When you reach the records below, repeat each one exactly as written.

::: Given data :::

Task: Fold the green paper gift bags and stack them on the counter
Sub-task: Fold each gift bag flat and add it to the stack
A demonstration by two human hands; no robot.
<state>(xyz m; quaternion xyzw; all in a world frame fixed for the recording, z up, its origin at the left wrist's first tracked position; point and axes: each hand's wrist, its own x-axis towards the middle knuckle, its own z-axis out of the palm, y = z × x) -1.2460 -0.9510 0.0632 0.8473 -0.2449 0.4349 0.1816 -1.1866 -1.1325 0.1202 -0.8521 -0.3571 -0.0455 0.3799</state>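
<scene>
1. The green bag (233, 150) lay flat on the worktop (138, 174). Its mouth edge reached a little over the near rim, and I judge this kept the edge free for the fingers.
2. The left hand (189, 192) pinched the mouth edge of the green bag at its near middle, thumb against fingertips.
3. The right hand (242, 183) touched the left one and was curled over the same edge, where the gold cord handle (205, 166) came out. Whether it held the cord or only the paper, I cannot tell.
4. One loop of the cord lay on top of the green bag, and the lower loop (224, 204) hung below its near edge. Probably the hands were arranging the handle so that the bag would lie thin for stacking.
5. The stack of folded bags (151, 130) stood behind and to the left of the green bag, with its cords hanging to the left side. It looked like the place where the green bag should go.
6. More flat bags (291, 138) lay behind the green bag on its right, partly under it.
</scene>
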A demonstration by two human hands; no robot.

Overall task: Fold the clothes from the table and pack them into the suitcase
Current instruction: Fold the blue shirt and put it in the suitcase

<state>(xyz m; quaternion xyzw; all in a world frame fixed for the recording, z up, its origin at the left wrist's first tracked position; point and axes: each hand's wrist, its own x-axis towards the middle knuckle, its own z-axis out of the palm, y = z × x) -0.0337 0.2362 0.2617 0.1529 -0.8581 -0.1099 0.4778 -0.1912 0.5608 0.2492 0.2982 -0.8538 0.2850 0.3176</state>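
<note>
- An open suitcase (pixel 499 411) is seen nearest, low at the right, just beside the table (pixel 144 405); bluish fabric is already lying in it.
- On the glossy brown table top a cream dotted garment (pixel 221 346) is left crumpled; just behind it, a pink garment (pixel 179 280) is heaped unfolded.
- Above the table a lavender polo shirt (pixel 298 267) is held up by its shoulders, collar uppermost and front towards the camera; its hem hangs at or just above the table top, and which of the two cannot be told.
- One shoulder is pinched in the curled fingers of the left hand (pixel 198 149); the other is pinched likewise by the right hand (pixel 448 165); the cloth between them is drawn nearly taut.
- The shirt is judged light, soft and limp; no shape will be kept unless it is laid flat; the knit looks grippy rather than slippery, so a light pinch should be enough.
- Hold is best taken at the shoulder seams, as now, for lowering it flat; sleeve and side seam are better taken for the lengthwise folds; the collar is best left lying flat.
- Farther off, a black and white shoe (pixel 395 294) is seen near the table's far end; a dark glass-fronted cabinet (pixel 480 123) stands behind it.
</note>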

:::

● Output:
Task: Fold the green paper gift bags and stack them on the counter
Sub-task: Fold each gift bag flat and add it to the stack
A demonstration by two human hands; no robot.
<state>(xyz m; quaternion xyzw; all in a world frame fixed for the recording, z up, its origin at the left wrist's first tracked position; point and axes: each hand's wrist, its own x-axis towards the middle knuckle, its own z-axis out of the palm, y = z × x) -1.2460 -0.9510 0.0632 0.8473 -0.2449 0.4349 0.1816 -1.1866 -1.1325 0.1202 -0.8521 -0.3571 -0.0455 0.3799</state>
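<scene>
1. The green bag (233, 150) lay flat on the worktop (138, 174). Its mouth edge reached a little over the near rim, and I judge this kept the edge free for the fingers.
2. The left hand (189, 192) pinched the mouth edge of the green bag at its near middle, thumb against fingertips.
3. The right hand (242, 183) touched the left one and was curled over the same edge, where the gold cord handle (205, 166) came out. Whether it held the cord or only the paper, I cannot tell.
4. One loop of the cord lay on top of the green bag, and the lower loop (224, 204) hung below its near edge. Probably the hands were arranging the handle so that the bag would lie thin for stacking.
5. The stack of folded bags (151, 130) stood behind and to the left of the green bag, with its cords hanging to the left side. It looked like the place where the green bag should go.
6. More flat bags (291, 138) lay behind the green bag on its right, partly under it.
</scene>
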A demonstration by two human hands; no robot.

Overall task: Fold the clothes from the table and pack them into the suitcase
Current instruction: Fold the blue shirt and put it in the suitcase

<state>(xyz m; quaternion xyzw; all in a world frame fixed for the recording, z up, its origin at the left wrist's first tracked position; point and axes: each hand's wrist, its own x-axis towards the middle knuckle, its own z-axis out of the palm, y = z × x) -0.0337 0.2362 0.2617 0.1529 -0.8581 -0.1099 0.4778 -0.1912 0.5608 0.2492 0.2982 -0.8538 0.2850 0.3176</state>
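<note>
- An open suitcase (pixel 499 411) is seen nearest, low at the right, just beside the table (pixel 144 405); bluish fabric is already lying in it.
- On the glossy brown table top a cream dotted garment (pixel 221 346) is left crumpled; just behind it, a pink garment (pixel 179 280) is heaped unfolded.
- Above the table a lavender polo shirt (pixel 298 267) is held up by its shoulders, collar uppermost and front towards the camera; its hem hangs at or just above the table top, and which of the two cannot be told.
- One shoulder is pinched in the curled fingers of the left hand (pixel 198 149); the other is pinched likewise by the right hand (pixel 448 165); the cloth between them is drawn nearly taut.
- The shirt is judged light, soft and limp; no shape will be kept unless it is laid flat; the knit looks grippy rather than slippery, so a light pinch should be enough.
- Hold is best taken at the shoulder seams, as now, for lowering it flat; sleeve and side seam are better taken for the lengthwise folds; the collar is best left lying flat.
- Farther off, a black and white shoe (pixel 395 294) is seen near the table's far end; a dark glass-fronted cabinet (pixel 480 123) stands behind it.
</note>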

The answer requires nothing more.